● **Assigned task**
Print this span of the material below exactly: the line with "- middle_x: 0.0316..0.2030", the line with "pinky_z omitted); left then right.", and every line between them, but nothing else.

** Data supplied follows **

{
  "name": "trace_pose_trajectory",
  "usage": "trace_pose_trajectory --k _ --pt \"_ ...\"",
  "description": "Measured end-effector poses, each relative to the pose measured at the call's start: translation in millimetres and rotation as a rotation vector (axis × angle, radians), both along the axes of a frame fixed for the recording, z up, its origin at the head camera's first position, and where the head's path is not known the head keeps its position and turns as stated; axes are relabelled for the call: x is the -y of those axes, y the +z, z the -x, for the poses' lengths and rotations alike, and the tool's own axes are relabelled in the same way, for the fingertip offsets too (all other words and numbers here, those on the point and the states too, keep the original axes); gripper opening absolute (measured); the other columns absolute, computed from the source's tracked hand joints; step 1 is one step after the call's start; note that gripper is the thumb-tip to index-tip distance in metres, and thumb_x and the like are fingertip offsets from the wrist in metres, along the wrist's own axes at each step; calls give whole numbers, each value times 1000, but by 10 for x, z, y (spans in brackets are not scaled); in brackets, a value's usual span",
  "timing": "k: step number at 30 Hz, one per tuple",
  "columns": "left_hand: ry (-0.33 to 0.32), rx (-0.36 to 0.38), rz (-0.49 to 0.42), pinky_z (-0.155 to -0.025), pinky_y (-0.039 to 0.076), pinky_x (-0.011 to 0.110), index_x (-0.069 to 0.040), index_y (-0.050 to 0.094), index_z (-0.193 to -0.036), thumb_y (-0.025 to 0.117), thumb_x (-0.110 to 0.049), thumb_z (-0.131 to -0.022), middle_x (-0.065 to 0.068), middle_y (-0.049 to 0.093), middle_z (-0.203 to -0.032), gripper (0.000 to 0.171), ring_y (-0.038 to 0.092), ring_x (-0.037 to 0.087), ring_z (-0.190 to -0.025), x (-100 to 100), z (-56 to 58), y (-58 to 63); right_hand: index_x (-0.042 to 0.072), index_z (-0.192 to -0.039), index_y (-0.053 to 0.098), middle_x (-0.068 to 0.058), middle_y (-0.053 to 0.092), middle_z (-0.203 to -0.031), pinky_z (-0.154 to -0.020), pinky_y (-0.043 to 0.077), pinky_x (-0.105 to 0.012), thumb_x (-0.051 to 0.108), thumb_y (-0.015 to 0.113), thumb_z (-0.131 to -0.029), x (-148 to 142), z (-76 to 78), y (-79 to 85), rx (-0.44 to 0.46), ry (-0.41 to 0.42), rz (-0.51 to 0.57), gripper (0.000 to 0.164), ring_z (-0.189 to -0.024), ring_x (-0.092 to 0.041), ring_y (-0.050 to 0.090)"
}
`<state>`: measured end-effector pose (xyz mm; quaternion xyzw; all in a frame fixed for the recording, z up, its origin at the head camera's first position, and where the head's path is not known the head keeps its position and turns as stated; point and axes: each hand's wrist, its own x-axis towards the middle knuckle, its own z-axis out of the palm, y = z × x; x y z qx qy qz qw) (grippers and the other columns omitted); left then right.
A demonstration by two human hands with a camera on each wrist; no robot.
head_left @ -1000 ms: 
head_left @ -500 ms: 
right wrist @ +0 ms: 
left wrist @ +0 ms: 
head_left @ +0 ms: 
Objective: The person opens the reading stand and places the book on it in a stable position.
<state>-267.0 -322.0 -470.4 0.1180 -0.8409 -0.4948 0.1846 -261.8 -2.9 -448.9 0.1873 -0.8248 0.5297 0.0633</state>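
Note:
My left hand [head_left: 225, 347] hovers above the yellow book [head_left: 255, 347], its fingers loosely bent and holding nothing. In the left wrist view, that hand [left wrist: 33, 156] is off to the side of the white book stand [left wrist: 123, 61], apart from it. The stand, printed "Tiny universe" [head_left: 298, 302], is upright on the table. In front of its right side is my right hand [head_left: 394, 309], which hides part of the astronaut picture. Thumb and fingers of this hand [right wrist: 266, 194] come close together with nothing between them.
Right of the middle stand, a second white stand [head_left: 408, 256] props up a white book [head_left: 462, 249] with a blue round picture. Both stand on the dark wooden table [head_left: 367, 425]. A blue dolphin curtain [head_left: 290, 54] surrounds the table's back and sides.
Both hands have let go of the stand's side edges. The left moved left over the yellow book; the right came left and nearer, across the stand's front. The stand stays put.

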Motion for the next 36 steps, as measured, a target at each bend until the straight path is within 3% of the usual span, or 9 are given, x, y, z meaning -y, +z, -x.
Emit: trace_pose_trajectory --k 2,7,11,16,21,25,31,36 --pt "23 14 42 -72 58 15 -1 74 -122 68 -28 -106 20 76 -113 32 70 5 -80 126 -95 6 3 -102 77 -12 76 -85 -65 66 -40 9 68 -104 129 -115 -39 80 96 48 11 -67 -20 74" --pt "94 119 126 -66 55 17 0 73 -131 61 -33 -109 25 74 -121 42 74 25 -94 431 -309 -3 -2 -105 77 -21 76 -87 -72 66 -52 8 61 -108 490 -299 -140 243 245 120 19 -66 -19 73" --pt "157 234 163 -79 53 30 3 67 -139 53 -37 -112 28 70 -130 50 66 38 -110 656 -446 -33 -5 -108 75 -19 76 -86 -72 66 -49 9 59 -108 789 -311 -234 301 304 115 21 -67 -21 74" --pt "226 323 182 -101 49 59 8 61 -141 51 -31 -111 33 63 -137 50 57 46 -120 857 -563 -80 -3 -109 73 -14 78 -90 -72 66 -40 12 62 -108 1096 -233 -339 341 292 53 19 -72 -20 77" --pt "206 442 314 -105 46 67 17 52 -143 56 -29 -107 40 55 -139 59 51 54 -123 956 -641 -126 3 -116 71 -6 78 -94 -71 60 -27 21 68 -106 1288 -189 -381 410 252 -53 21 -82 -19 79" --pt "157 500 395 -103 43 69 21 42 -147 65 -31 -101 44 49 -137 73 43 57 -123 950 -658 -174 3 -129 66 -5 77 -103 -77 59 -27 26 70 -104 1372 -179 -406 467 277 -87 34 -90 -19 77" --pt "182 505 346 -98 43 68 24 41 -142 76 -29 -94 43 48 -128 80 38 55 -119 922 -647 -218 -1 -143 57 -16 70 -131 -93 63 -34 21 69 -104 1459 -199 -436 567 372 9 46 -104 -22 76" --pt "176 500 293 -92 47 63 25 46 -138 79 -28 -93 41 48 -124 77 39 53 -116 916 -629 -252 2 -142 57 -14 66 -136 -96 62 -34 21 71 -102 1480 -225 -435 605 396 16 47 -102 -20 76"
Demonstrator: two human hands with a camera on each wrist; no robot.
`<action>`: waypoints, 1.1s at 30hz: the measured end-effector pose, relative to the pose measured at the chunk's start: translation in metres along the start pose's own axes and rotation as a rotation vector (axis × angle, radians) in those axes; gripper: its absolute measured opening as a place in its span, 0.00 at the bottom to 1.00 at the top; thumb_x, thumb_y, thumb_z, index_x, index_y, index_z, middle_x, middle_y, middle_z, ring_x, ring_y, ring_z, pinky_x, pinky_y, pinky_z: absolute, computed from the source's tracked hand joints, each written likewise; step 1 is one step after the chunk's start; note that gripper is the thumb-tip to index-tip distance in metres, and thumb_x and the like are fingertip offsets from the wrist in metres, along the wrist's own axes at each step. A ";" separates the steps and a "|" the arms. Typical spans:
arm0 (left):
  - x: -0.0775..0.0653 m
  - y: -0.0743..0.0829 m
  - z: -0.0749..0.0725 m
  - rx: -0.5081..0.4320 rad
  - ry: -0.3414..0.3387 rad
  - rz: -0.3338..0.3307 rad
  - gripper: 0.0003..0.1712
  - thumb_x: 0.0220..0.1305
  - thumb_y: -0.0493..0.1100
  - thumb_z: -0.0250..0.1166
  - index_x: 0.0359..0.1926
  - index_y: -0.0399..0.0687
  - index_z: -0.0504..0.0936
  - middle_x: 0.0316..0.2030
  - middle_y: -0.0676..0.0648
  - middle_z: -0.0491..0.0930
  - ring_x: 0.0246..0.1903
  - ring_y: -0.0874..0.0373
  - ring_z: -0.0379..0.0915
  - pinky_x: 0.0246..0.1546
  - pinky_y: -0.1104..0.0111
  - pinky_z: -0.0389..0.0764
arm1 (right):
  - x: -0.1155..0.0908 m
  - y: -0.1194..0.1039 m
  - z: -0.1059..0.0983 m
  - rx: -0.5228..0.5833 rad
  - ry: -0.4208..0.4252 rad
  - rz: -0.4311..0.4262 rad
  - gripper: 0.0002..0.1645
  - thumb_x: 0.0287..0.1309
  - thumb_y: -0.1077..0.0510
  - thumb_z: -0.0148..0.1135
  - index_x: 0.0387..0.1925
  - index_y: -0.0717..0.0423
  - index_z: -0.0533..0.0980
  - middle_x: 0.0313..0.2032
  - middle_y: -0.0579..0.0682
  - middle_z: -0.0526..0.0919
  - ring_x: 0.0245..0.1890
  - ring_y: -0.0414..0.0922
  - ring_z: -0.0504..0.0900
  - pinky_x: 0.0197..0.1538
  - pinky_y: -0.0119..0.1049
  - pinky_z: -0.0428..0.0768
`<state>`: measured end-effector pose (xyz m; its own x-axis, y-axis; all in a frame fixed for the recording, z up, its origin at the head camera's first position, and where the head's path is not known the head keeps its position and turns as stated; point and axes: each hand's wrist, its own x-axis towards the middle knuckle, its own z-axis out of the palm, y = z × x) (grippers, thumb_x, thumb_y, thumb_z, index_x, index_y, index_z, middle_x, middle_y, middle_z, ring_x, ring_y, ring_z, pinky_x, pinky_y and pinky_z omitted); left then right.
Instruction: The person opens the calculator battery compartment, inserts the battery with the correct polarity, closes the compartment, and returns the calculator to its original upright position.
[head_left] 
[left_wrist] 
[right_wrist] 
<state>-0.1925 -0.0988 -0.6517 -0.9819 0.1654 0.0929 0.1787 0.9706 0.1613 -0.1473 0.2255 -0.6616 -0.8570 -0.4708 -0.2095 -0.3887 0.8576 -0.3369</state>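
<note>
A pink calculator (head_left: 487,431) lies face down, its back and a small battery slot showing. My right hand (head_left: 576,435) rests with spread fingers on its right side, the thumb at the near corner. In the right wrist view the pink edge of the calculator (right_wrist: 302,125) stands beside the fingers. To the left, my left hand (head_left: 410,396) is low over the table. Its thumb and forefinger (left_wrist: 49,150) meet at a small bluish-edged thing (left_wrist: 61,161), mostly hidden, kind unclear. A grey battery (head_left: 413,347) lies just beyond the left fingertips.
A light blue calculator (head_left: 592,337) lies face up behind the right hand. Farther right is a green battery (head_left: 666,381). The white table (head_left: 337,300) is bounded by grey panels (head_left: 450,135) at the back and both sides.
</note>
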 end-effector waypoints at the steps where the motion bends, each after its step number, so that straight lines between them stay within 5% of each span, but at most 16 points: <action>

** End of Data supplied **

● **The completed task**
  - middle_x: 0.0316..0.2030
  - middle_y: -0.0676..0.0648
  - middle_z: -0.0491..0.0930
  - ring_x: 0.0246..0.1903
  - ring_y: -0.0874..0.0373
  - ring_z: -0.0379..0.0915
  - pinky_x: 0.0246..0.1546
  - pinky_y: -0.1104..0.0111
  - pinky_z: -0.0389..0.0764
arm1 (right):
  - x: -0.1155..0.0908 m
  - y: -0.1194..0.1039 m
  - z: -0.1059..0.0983 m
  - rx: -0.5228..0.5833 rad
  - ry: -0.4208..0.4252 rad
  - rz: -0.4311..0.4262 rad
  - gripper: 0.0002..0.1645
  - thumb_x: 0.0287..0.1309
  - thumb_y: -0.1077..0.0510
  - thumb_z: -0.0148..0.1135
  - index_x: 0.0387..0.1925
  - index_y: -0.0717..0.0423
  - index_z: -0.0533..0.0980
  - middle_x: 0.0313..0.2032
  - middle_y: -0.0579..0.0682
  - middle_z: -0.0526..0.0919
  - ring_x: 0.0245..0.1890
  - ring_y: -0.0414..0.0922
  - ring_z: -0.0504..0.0900
  - pinky_x: 0.0197..0.1538
  - pinky_y: -0.0119..0.1049
  - pinky_z: -0.0428..0.0768
`<state>`: measured end-effector pose (xyz m; its own x-axis, y-axis; all in a frame fixed for the recording, z up, its origin at the head camera's first position, and where the head's path is not known the head keeps its position and turns as stated; point and axes: each hand's wrist, its own x-axis towards the middle knuckle, its own z-axis out of the palm, y = z × x) (grippers, thumb_x, thumb_y, thumb_z, index_x, index_y, index_z, middle_x, middle_y, middle_z, ring_x, ring_y, ring_z, pinky_x, pinky_y and pinky_z omitted); left then right.

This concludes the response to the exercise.